Still No Cicadas

Almost a month later and still no cicadas ….. A quick check of Cicada Mania shows there have been sightings in Cincinnati and southern Indiana, but nothing here yet.

There is a moderately amusing photo at Cicada Mania of a cicada chasing George W. Bush, though.

Rainiest May on Record (Actually, Third Rainiest)

A story on Michigan Radio a few minutes ago mentioned that this past month was the rainiest May in southeast Michigan on record—8.6 inches (the previous record was apparently 8.4 back in 1943).

It’s sure sunny today, though.

For the time being, anyway. (Always have to throw that disclaimer in.)

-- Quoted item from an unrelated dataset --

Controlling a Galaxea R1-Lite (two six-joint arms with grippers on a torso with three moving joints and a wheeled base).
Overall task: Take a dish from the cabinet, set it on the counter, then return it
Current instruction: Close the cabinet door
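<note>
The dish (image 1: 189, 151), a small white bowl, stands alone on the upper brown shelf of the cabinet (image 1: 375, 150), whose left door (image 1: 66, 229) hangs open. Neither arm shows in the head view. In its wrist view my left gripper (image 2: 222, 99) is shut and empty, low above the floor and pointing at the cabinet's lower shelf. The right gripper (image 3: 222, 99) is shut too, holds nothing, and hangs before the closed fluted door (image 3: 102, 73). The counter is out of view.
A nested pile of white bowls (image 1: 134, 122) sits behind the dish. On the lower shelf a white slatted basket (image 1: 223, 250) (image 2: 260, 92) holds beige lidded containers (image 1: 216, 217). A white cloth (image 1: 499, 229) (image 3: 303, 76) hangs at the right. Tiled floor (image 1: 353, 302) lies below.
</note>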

Update: According to the Ann Arbor News, May was actually the third-rainiest May in Ann Arbor, based on weather measurements at the North Campus observation site. The record was 10.49 inches in 1943. This May was 7.78. The “rainiest on record” statistic applies to Detroit and Wayne County.

Stuck in a Groove

As Steve mentioned, XM Radio had a Memorial Day special on one of its channels in which they played all 253 #1 songs from 1970-1979. It was cheesy, nostalgic fun, a nice escape. Some of the songs I hadn’t heard in years and years and years. We turned on the radio a little late—we came in at late 1972, when Johnny Nash’s “I Can See Clearly Now” was on—but, except for a few breaks here and there, we kept the station tuned to the 1970s all day long, all the way through Rupert Holmes’ “Escape (The Piña Colada Song).”

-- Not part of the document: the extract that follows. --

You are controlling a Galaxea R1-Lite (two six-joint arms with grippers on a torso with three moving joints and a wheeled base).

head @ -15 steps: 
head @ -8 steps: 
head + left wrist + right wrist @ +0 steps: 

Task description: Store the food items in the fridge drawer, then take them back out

Of course, some songs that you don’t want to get stuck in your head inevitably get lodged there in the process of engaging in an activity like listening to an all-1970s song marathon, and in my case, the horror has been having endless loops of Paper Lace’s “The Night Chicago Died” and the Bee Gees’ “Love You Inside Out” running through my head. Someone please end the agony.

XM also had a special on its “traditional jazz” channel (I love these absurd labels, but that’s a subject for another post) the other day in which they played and dissected Miles Davis’ classic album Kind of Blue. I loved hearing the album, but I think the best tribute would have been to play the CD from end to end—”So What” to “Flamenco Sketches”—without all of the interrupting chatter. Miles’ music speaks for itself. There’s no need to dissect it.

The A Word

Ann Arbor blogger Edgewise has an interesting self-debate over what is possibly the ultimate bugaboo of politics these days, abortion. He brings up some very good points. My own position has been, as usual, to straddle the fence in the middle. Abortions should be safe and very, very rare, but legal. Alternatives should be easily available, especially easier adoption. (Want to reduce the number of abortions? Let gay and lesbian couples adopt, for example.)

Statistics seem to bear out that the safe, legal and very rare thing works; abortions fell every year in the 1990s under Clinton/Gore and are on the rise again thanks to the Fascist FunDumbMentalists in power now. And there is also statistical evidence from another place, as noted by Edgewise—The Netherlands:

‘Contrary to common belief, legalization of abortion does not necessarily increase abortion rates. The Netherlands, for example, has a non-restrictive abortion law, widely accessible contraceptives and free abortion services, and the lowest abortion rate in the world: 5.5 abortions per 1,000 women of reproductive age per year. Barbados, Canada, Tunisia and Turkey have all changed abortion laws to allow for greater access to legal abortion without increasing abortion rates.’

Again, safe, legal and rare = lowest abortion rates in the world. But there’s more to it than that, of course, as he notes:

‘By the way, the Netherlands has universal free prenatal, birthing, and child health care, along with subsidized daycare and a few others measures to increase the viability of alternatives to abortion.’

As usual, human issues are rarely black-and-white, cut-and-dried. Life is simply more complex that ‘Just Say No.’